Exercise: What you return must be exactly the lines from the beginning of the material through the line containing "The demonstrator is", both included, and no pictures.

Stored data:
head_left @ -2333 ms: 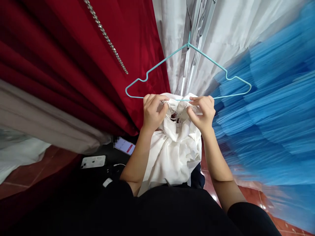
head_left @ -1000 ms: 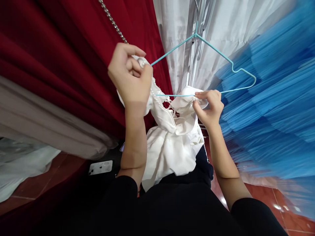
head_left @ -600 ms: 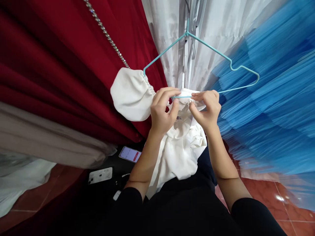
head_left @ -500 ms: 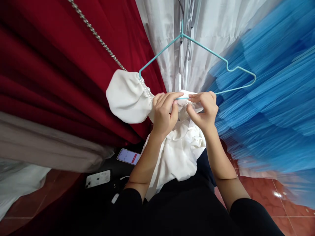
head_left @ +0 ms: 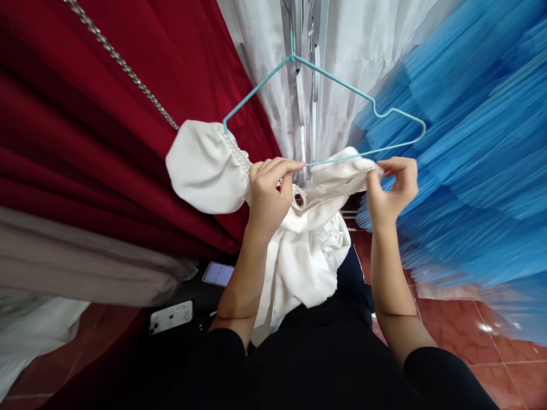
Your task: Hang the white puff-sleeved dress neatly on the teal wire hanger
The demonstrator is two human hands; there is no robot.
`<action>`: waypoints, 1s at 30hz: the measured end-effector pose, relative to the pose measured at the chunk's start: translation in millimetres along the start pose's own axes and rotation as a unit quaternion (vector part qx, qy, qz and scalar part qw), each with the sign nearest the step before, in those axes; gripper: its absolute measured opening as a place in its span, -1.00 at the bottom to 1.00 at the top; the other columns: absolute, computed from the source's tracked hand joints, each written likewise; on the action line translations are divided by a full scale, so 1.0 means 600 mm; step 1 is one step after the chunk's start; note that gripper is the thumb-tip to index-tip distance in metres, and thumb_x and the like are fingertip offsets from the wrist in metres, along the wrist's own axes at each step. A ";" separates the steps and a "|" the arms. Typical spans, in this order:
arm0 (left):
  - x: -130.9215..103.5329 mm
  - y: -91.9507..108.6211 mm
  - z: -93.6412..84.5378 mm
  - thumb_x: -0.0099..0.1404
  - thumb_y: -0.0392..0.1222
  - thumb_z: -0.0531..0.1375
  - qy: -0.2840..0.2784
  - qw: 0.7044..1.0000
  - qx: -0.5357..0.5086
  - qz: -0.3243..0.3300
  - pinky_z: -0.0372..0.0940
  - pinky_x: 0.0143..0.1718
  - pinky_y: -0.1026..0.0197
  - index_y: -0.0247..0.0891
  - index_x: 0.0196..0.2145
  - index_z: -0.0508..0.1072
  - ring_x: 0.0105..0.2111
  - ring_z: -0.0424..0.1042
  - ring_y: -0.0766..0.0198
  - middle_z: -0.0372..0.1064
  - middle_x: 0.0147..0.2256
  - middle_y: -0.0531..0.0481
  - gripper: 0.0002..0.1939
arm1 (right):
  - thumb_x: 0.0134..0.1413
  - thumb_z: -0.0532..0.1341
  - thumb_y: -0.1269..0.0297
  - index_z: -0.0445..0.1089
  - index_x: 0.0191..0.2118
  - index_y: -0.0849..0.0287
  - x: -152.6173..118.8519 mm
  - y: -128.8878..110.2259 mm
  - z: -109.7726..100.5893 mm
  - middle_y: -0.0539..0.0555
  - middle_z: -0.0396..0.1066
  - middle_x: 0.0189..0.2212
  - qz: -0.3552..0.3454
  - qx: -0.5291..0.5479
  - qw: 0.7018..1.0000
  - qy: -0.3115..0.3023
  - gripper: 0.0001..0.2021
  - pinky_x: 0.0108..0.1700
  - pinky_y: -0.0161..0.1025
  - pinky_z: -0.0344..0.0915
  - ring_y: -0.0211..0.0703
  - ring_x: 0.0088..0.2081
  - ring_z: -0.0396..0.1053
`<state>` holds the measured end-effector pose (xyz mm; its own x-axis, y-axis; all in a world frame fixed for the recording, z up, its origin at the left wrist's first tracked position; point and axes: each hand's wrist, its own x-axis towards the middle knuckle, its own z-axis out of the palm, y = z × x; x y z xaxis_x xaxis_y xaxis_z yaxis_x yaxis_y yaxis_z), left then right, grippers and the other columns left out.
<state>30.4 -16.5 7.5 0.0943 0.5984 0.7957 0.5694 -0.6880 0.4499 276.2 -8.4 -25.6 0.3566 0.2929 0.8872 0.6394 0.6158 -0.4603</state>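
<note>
A light blue wire hanger (head_left: 337, 78) hangs from a metal rack. The white garment (head_left: 299, 267) has a puffed sleeve with pearl trim, and its pearl edge rests at the hanger's left corner. My left hand (head_left: 271, 191) pinches the hanger's lower bar together with the garment beside the pearl trim. To the right, my right hand (head_left: 393, 185) pinches an edge of the white cloth, thumb against finger, and pulls it out below the lower bar. The rest of the garment hangs bunched beneath my hands.
Red fabric (head_left: 128, 142) hangs on the left with a beaded chain (head_left: 123, 65) across it. Blue tulle (head_left: 470, 171) fills the right. Two phones, one lit (head_left: 217, 274) and one face down (head_left: 171, 317), lie on a black surface. The floor has red tiles.
My right hand has moved right, drawing the white cloth out along the lower bar. My left hand, the hanger and the puffed sleeve appear slightly farther left.
</note>
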 end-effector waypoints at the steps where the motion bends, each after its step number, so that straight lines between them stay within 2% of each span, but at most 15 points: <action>1: 0.000 0.000 -0.002 0.47 -0.46 0.18 -0.002 1.000 -0.003 -0.002 0.32 0.06 0.00 -0.12 -0.17 0.67 -0.14 0.65 0.12 0.69 -0.18 0.04 -0.69 | 0.19 0.32 0.39 0.46 -0.20 0.06 0.010 0.021 -0.009 -0.04 0.39 -0.34 0.034 -0.001 0.999 0.029 -0.90 -0.27 -0.16 0.42 -0.19 -0.33 0.41; 3: -0.001 0.002 -0.005 0.50 -0.43 0.18 -0.009 1.000 -0.010 -0.007 0.34 0.07 0.00 -0.11 -0.17 0.67 -0.14 0.65 0.12 0.69 -0.17 0.04 -0.70 | 0.09 0.37 0.50 0.45 -0.23 0.06 0.041 0.061 -0.026 -0.07 0.39 -0.39 0.085 0.018 0.994 0.064 -0.80 -0.40 -0.25 0.32 -0.26 -0.42 0.35; 5: -0.001 0.005 -0.009 0.51 -0.41 0.18 -0.016 1.000 -0.020 -0.008 0.36 0.07 0.00 -0.11 -0.17 0.67 -0.13 0.66 0.13 0.69 -0.17 0.04 -0.71 | -0.07 0.41 0.64 0.44 -0.35 0.07 0.082 0.089 -0.041 -0.09 0.36 -0.46 0.066 0.046 0.991 0.106 -0.70 -0.49 -0.26 0.19 -0.32 -0.49 0.29; 7: 0.000 0.008 -0.011 0.51 -0.41 0.19 -0.023 0.999 -0.025 -0.010 0.38 0.06 0.00 -0.11 -0.16 0.68 -0.13 0.66 0.13 0.70 -0.17 0.04 -0.72 | -0.12 0.38 0.73 0.45 -0.40 0.10 0.125 0.096 -0.051 -0.10 0.37 -0.47 0.047 0.050 0.990 0.122 -0.68 -0.47 -0.24 0.13 -0.36 -0.48 0.27; 9: 0.001 0.012 -0.013 0.51 -0.42 0.20 -0.031 0.999 -0.026 -0.015 0.37 0.07 0.00 -0.11 -0.15 0.68 -0.11 0.65 0.12 0.69 -0.16 0.04 -0.71 | -0.07 0.36 0.70 0.47 -0.42 0.14 0.161 0.083 -0.055 -0.13 0.38 -0.48 0.046 0.048 0.993 0.101 -0.73 -0.40 -0.20 0.09 -0.39 -0.46 0.25; 11: 0.001 0.015 -0.013 0.51 -0.44 0.19 -0.035 0.999 -0.028 -0.019 0.36 0.08 0.00 -0.11 -0.14 0.68 -0.10 0.65 0.12 0.69 -0.15 0.04 -0.70 | 0.01 0.37 0.58 0.46 -0.45 0.17 0.189 0.057 -0.051 -0.17 0.38 -0.50 0.057 0.043 0.996 0.062 -0.82 -0.34 -0.13 0.05 -0.39 -0.43 0.25; 14: -0.001 0.019 -0.010 0.52 -0.43 0.19 -0.036 0.999 -0.020 -0.023 0.34 0.08 -0.01 -0.10 -0.14 0.67 -0.10 0.65 0.13 0.69 -0.13 0.05 -0.70 | 0.06 0.36 0.47 0.38 -0.50 0.15 0.211 0.013 -0.035 -0.18 0.33 -0.52 0.051 0.022 0.998 0.023 -0.80 -0.31 -0.10 0.00 -0.40 -0.42 0.19; 19: -0.001 0.019 -0.002 0.52 -0.44 0.16 -0.045 0.999 0.002 -0.028 0.34 0.08 0.01 -0.11 -0.13 0.66 -0.10 0.65 0.13 0.69 -0.13 0.05 -0.69 | -0.13 0.25 0.73 0.24 -0.51 0.06 0.213 -0.032 0.000 -0.11 0.20 -0.50 -0.010 0.004 1.000 -0.006 -0.65 -0.41 -0.21 -0.04 -0.42 -0.47 0.02; 22: -0.001 0.016 0.000 0.53 -0.43 0.16 -0.043 0.999 0.010 -0.027 0.33 0.07 0.01 -0.12 -0.13 0.65 -0.09 0.64 0.12 0.69 -0.14 0.04 -0.70 | -0.01 0.32 0.64 0.23 -0.49 0.11 0.206 -0.039 0.024 -0.13 0.19 -0.49 -0.030 0.009 0.999 -0.040 -0.68 -0.42 -0.26 -0.01 -0.48 -0.47 0.04; 24: -0.002 0.014 0.000 0.53 -0.43 0.16 -0.046 0.999 0.009 -0.024 0.31 0.06 0.02 -0.11 -0.12 0.65 -0.09 0.64 0.12 0.69 -0.13 0.04 -0.70 | 0.02 0.33 0.61 0.23 -0.47 0.13 0.201 -0.043 0.037 -0.15 0.21 -0.49 -0.025 0.022 0.997 -0.062 -0.70 -0.43 -0.30 0.01 -0.51 -0.47 0.07; 27: -0.003 0.008 0.000 0.52 -0.45 0.15 -0.044 0.999 0.004 -0.017 0.28 0.06 0.01 -0.11 -0.12 0.64 -0.10 0.63 0.12 0.68 -0.13 0.04 -0.69 | -0.07 0.29 0.72 0.33 -0.42 0.16 0.186 -0.061 0.049 -0.11 0.31 -0.46 -0.023 0.047 0.992 -0.112 -0.71 -0.44 -0.34 0.11 -0.47 -0.47 0.17; 28: -0.003 0.005 0.001 0.52 -0.45 0.15 -0.040 0.999 0.003 -0.015 0.28 0.06 0.01 -0.12 -0.12 0.64 -0.10 0.63 0.12 0.68 -0.14 0.04 -0.69 | -0.05 0.30 0.72 0.39 -0.38 0.16 0.177 -0.072 0.049 -0.06 0.36 -0.41 -0.037 0.062 0.992 -0.107 -0.73 -0.43 -0.33 0.18 -0.41 -0.43 0.25; 30: -0.002 -0.002 0.003 0.53 -0.44 0.14 -0.034 0.999 0.001 -0.013 0.27 0.07 0.00 -0.13 -0.13 0.63 -0.12 0.62 0.11 0.67 -0.16 0.04 -0.70 | 0.14 0.32 0.60 0.47 -0.26 0.13 0.153 -0.101 0.049 0.03 0.42 -0.29 -0.090 0.082 0.989 -0.082 -0.81 -0.30 -0.24 0.36 -0.24 -0.26 0.41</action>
<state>31.1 -15.9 5.5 0.1344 0.6421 0.7547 0.5733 -0.6716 0.4693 250.2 2.3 84.8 0.1231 0.2731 0.9541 0.5582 0.7758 -0.2941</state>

Solution:
head_left @ -2333 ms: 
head_left @ -1000 ms: 
head_left @ -600 ms: 
head_left @ -500 ms: 
head_left @ +0 ms: 
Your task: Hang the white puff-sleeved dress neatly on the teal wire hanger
The demonstrator is two human hands; there is no robot.

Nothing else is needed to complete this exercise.